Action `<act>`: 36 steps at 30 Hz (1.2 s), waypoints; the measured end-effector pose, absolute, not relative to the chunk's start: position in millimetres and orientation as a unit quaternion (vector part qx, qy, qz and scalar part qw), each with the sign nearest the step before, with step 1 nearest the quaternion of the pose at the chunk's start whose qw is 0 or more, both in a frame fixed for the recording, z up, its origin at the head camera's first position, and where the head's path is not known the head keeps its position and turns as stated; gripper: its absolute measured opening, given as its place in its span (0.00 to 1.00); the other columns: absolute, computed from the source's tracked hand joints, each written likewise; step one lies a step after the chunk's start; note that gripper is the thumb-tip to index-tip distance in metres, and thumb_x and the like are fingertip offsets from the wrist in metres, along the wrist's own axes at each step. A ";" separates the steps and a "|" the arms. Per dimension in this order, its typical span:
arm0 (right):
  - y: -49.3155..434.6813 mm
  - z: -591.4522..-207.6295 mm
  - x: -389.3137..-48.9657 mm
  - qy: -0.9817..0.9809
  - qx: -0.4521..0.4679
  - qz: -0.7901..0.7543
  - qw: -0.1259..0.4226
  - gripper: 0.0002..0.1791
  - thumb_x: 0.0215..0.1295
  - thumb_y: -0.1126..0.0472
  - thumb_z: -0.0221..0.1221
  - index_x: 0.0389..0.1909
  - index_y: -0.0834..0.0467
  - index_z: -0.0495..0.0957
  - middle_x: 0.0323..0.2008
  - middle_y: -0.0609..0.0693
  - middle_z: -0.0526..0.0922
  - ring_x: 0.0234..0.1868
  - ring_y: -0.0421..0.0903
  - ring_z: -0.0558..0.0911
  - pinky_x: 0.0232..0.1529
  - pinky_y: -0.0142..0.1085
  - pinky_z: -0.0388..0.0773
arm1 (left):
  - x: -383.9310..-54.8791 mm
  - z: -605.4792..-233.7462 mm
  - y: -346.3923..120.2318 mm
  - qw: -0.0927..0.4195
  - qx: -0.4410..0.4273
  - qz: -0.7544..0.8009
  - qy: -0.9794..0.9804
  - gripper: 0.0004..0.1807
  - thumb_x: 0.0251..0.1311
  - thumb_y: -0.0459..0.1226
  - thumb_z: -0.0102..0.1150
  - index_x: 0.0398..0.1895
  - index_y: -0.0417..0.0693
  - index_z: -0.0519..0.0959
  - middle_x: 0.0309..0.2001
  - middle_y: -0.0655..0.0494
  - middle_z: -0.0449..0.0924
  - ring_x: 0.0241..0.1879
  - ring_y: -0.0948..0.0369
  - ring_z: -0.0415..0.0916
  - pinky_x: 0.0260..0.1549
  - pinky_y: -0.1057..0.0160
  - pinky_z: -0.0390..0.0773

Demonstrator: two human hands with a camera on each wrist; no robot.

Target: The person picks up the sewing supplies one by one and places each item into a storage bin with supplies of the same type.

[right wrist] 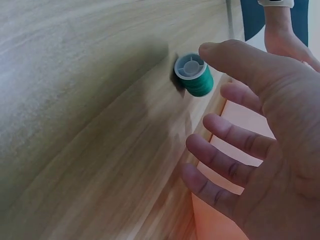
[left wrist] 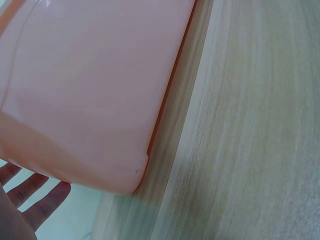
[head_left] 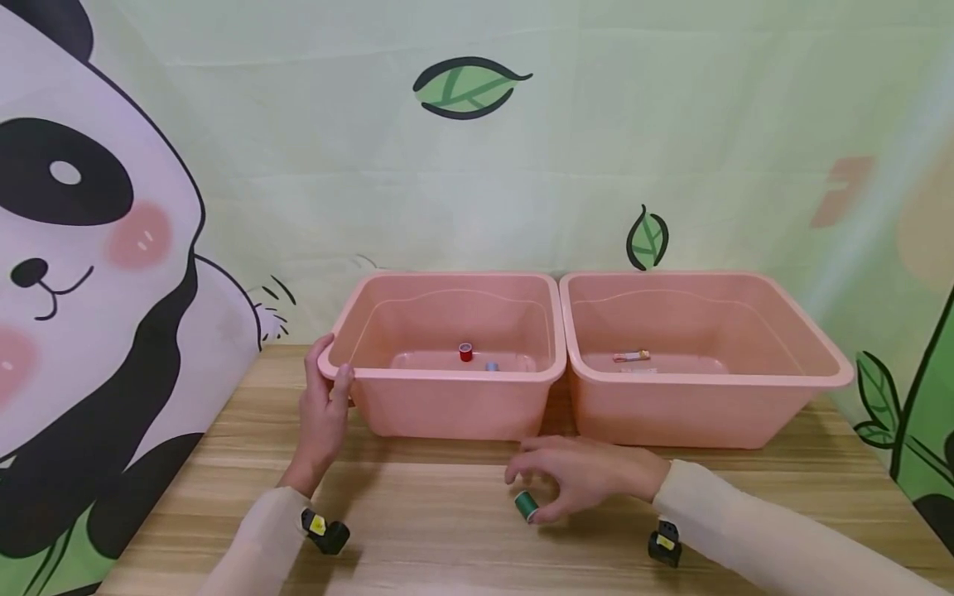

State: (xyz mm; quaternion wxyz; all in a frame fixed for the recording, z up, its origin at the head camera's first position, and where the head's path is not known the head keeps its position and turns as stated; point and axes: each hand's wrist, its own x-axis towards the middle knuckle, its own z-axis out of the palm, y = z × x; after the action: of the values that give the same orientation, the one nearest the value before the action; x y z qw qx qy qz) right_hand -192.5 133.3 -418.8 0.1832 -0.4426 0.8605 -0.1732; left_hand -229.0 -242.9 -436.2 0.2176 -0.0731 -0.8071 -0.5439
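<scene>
A green thread spool [head_left: 526,507] lies on its side on the wooden table, in front of two pink plastic bins. My right hand [head_left: 570,478] is over it, thumb tip close against one end and fingers spread and loosely bent. In the right wrist view the spool [right wrist: 199,80] shows its white end by the thumb; whether they touch, I cannot tell. My left hand [head_left: 325,418] holds the front left corner of the left pink bin [head_left: 455,406], thumb at the front rim and fingers along the outer side. Inside that bin are a red spool [head_left: 465,353] and a light blue spool [head_left: 492,366].
Close beside the left bin stands the right pink bin [head_left: 671,414]. It holds a small packet-like item [head_left: 632,356] with red and yellow marks and a pale, indistinct item [head_left: 638,370]. A printed cloth backdrop [head_left: 335,165] hangs behind the table [head_left: 417,538].
</scene>
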 end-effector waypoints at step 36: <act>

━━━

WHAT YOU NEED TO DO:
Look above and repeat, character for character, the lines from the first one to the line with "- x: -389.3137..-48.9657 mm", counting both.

EXERCISE SOLUTION:
Action `<act>`: 36 steps at 30 Hz (1.2 s), waypoints; the measured end-effector pose, absolute, not relative to the chunk's start: position in millimetres and orientation as a unit quaternion (vector part qx, qy, qz and scalar part qw), each with the sign nearest the step before, with step 1 nearest the quaternion of the pose at the chunk's start whose qw is 0 or more, both in a frame fixed for the recording, z up, its origin at the head camera's first position, and where the head's path is not known the head keeps its position and turns as stated; gripper: its absolute measured opening, given as its place in its span (0.00 to 1.00); the other columns: absolute, computed from the source's tracked hand joints, each written likewise; step one lies a step after the chunk's start; note that gripper is the thumb-tip to index-tip distance in metres, and thumb_x and the like are fingertip offsets from the wrist in metres, along the wrist's own axes at each step. A ";" separates the steps and a "|" the arms. Per dimension in this order, its typical span:
arm0 (right):
  - y: -49.3155..434.6813 mm
  - z: -591.4522..-207.6295 mm
  - x: -389.3137..-48.9657 mm

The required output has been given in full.